Leis do licenciamento ambiental são inconstitucionais, avali...

A Defensoria Pública da União (DPU) levou ao Supremo Tribunal Federal uma manifestação para defender a inconstitucionalidade do novo marco legal do licenciamento ambiental.

A instituição pede para atuar como amicus curiae (amigo da Corte) no julgamento das três ações diretas de inconstitucionalidade (ADIs) que contestam a  Lei Geral do Licenciamento Ambiental (nº

15.190/2025) e a Lei da Licença Ambiental Especial (15.300/2025). Em vigor desde fevereiro, a Lei Geral do Licenciamento Ambiental foi sancionada com 63 vetos pelo presidente Luiz Inácio Lula da

Silva. Os vetos, no entanto, foram derrubados pelo Congresso Nacional. Entre as mudanças previstas na norma estão a dispensa da avaliação do impacto ambiental e a possibilidade de um processo

simplificado de licenciamento para atividades de médio impacto.
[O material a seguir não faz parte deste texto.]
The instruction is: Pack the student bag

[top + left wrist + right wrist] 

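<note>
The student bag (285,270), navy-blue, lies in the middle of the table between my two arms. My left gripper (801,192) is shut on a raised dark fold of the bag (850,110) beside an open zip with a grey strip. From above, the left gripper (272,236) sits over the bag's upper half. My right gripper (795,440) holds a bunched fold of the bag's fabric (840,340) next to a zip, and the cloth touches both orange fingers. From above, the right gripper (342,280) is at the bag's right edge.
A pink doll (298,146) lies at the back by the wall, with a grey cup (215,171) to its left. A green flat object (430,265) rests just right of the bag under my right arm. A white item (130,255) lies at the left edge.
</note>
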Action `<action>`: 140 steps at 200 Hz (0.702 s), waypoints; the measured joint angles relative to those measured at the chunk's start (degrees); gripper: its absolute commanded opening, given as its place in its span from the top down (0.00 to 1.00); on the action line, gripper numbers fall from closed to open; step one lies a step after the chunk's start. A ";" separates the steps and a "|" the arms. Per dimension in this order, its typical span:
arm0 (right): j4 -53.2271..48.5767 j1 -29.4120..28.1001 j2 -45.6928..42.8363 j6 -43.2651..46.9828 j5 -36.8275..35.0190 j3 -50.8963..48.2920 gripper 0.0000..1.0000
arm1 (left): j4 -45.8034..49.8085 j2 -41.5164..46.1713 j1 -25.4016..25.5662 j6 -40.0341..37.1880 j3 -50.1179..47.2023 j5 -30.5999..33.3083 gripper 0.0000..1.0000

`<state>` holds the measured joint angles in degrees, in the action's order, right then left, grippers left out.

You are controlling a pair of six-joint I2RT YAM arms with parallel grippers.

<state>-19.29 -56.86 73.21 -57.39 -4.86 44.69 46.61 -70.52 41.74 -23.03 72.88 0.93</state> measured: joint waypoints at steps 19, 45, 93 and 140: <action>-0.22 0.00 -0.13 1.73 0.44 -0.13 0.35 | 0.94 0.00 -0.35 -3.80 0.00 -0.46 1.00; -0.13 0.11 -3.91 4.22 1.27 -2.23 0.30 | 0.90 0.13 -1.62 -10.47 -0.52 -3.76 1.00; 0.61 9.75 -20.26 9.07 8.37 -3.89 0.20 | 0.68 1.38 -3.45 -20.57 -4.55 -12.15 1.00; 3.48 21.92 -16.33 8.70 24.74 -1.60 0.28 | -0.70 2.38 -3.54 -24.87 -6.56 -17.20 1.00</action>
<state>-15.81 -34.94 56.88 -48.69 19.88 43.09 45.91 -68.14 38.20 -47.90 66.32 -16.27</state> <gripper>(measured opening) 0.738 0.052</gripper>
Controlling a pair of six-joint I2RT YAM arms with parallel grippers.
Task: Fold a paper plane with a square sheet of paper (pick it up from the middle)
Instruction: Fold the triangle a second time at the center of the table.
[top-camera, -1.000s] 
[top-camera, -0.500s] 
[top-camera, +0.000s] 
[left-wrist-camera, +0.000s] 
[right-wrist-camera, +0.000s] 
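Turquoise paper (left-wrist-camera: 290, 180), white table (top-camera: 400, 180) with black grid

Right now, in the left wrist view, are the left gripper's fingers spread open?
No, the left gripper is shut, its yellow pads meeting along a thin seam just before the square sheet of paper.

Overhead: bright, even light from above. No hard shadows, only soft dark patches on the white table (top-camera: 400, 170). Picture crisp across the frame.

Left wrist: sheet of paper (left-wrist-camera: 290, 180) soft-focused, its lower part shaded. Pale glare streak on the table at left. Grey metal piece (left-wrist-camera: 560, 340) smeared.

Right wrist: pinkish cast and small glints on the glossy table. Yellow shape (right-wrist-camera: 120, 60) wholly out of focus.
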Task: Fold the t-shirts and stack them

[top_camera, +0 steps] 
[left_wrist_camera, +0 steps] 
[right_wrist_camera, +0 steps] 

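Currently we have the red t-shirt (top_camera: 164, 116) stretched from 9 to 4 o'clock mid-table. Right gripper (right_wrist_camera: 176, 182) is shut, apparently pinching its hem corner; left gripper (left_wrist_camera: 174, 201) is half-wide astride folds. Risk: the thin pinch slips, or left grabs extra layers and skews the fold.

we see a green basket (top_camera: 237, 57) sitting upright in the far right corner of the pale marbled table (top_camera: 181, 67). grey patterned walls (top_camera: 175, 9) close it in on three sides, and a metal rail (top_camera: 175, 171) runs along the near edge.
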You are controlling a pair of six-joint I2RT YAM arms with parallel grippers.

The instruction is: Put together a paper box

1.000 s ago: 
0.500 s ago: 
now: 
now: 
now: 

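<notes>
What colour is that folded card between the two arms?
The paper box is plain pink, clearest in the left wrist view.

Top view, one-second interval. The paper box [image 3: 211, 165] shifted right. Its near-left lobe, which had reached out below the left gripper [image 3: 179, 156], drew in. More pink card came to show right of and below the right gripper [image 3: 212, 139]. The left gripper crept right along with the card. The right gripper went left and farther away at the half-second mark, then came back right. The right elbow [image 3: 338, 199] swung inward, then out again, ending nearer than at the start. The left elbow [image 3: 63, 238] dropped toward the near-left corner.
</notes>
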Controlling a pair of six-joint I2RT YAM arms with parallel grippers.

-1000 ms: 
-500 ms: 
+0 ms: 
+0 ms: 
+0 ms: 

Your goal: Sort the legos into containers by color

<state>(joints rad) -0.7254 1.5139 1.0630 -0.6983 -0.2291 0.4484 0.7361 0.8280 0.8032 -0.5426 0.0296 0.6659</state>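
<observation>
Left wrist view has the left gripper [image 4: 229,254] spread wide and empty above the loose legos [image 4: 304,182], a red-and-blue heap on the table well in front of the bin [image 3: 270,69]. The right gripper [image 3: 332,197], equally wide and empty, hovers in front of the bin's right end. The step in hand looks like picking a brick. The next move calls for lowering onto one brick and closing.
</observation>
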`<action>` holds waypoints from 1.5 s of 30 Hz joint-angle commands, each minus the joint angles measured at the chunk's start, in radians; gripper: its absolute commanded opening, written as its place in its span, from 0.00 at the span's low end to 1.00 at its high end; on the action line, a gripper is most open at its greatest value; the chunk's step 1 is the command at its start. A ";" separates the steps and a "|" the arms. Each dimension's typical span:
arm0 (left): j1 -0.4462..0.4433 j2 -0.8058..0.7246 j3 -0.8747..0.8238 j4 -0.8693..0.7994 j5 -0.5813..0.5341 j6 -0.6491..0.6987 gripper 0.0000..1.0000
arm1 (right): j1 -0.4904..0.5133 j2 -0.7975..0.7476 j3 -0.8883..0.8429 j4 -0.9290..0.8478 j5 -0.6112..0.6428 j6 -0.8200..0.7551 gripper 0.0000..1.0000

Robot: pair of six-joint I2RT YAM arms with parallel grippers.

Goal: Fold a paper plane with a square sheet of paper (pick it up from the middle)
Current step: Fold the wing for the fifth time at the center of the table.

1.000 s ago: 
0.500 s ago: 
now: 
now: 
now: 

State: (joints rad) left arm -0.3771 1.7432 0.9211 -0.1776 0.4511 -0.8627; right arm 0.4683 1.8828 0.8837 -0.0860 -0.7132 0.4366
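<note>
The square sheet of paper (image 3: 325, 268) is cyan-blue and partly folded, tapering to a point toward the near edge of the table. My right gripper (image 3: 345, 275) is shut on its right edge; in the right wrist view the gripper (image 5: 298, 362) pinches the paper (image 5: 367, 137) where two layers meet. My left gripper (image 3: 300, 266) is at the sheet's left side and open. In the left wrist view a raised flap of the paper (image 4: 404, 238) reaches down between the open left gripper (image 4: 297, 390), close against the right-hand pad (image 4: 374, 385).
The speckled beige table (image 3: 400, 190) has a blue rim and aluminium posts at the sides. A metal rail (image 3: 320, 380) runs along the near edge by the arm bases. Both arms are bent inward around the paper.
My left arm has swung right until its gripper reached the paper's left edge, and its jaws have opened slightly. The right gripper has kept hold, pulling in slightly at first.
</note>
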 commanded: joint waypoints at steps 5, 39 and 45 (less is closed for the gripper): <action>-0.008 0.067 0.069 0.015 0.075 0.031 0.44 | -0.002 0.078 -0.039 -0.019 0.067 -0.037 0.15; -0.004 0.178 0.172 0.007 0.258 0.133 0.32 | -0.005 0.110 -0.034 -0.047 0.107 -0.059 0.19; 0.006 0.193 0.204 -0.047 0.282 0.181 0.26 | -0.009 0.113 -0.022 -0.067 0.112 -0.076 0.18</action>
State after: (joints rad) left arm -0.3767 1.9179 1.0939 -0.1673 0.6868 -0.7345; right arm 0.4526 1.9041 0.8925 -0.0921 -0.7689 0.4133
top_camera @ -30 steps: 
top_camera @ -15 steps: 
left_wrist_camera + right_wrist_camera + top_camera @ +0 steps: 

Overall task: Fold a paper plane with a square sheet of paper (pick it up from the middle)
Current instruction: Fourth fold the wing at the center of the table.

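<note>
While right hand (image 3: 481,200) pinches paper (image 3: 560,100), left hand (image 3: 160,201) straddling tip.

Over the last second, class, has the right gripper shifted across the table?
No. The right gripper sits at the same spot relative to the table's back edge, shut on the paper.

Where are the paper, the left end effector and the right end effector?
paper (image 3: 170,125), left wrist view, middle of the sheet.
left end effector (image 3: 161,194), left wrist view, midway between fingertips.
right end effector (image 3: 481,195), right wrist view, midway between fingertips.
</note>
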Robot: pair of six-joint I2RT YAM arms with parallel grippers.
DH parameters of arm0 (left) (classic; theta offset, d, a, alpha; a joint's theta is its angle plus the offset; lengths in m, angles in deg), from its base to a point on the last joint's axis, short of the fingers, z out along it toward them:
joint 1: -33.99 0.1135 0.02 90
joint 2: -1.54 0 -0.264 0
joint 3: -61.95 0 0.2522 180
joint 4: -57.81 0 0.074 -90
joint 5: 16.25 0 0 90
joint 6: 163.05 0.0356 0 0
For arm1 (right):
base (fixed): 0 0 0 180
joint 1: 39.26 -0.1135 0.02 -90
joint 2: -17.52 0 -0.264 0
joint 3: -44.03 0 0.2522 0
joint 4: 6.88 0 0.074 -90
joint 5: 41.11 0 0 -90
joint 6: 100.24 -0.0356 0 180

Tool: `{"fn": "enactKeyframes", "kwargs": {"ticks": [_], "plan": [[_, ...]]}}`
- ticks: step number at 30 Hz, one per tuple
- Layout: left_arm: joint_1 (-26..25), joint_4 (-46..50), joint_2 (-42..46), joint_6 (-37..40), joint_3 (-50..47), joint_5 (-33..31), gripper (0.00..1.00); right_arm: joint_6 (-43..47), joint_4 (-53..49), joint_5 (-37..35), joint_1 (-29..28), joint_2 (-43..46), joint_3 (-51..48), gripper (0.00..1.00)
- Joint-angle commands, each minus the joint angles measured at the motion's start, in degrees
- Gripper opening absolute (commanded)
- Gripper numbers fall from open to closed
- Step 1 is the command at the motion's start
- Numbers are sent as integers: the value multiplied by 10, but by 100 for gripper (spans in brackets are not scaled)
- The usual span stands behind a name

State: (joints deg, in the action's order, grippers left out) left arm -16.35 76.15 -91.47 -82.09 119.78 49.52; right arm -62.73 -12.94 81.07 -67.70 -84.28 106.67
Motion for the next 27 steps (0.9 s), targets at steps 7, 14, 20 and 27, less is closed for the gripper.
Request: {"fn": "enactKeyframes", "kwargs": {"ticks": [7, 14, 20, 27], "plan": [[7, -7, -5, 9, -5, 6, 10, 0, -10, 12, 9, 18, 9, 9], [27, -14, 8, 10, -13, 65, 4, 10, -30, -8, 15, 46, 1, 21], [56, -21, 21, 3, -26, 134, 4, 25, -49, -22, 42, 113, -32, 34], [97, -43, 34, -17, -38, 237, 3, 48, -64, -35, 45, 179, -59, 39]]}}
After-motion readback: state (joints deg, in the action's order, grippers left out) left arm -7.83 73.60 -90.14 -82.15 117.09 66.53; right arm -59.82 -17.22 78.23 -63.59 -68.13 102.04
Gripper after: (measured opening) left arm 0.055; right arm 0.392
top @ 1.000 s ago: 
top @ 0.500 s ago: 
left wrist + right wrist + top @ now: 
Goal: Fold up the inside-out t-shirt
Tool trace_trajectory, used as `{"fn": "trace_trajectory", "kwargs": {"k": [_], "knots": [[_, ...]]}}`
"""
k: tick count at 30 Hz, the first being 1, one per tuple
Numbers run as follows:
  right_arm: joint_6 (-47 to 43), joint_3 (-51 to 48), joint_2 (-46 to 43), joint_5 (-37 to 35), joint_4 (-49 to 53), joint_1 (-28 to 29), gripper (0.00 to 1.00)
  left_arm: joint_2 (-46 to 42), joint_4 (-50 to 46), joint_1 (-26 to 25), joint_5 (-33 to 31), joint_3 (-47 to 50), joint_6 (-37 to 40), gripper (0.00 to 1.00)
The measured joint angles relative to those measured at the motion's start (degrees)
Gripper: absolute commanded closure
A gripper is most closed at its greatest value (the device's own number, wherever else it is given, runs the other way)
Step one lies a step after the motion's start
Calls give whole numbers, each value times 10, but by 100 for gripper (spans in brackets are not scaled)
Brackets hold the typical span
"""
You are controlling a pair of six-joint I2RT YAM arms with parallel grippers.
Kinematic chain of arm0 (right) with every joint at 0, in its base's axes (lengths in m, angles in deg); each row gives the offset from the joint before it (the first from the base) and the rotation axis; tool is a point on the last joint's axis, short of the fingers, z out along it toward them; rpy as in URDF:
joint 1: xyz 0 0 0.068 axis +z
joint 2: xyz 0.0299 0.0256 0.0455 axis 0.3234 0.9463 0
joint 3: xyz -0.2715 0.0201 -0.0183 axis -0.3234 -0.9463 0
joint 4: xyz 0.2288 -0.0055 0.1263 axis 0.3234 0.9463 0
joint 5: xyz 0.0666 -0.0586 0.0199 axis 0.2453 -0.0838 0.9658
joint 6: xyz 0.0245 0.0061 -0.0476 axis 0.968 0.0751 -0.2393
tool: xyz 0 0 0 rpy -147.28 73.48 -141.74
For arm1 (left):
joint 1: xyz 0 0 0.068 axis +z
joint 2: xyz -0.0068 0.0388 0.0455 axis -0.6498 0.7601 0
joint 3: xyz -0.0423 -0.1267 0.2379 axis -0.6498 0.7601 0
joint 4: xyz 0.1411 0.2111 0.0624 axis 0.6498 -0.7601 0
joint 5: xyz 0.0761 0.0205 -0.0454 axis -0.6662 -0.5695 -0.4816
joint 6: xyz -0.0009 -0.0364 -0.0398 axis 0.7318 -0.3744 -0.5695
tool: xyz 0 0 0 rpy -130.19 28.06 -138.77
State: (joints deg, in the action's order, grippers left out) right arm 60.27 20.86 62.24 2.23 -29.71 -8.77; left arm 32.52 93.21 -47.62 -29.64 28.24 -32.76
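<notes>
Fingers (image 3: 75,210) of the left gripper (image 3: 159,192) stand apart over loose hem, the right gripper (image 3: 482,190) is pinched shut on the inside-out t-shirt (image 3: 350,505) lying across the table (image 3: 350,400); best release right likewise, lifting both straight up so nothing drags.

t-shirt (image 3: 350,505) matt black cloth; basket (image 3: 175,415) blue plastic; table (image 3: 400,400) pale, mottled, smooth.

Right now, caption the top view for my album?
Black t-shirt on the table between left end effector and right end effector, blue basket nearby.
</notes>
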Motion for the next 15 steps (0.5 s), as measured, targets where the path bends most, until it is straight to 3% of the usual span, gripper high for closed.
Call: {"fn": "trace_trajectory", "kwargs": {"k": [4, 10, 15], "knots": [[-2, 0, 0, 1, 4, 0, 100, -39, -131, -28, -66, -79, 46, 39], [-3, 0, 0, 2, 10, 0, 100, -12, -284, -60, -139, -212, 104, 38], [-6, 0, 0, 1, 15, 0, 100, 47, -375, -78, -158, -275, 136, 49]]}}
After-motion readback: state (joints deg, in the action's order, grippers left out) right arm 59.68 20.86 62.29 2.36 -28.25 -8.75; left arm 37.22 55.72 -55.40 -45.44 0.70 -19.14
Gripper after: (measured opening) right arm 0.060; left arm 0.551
Os processos na Corte foram iniciados por partidos políticos e organizações sociais que apontam inconstitucionalidade em diversos

artigos da Lei Geral. Nos pedidos à Justiça, os requerentes apontam que as violações são reforçadas pela Lei da Licença Ambiental Especial, em vigor por ter tido origem em uma medida provisória que

visava complementar a Lei Geral. Se aceita pelo ministro relator no STF, Alexandre de Moraes, a condição de amicus curiae permitirá que informações fornecidas pela DPU possam subsidiar a Corte no

processo de julgamento de grande impacto para a sociedade. Nos argumentos apresentados ao ministro, a DPU defende que as recentes mudanças na legislação configuram uma alteração profunda do modelo de

proteção ambiental, concebido pela Constituição Federal. Para a Defensoria, a mudança promove ainda uma inversão de valores, que impõe condições aos direitos fundamentais e à proteção do meio

ambiente, a partir das necessidades de expansão de empreendimentos e exploração econômica, “sob o discurso da simplificação administrativa e da promoção do desenvolvimento econômico”.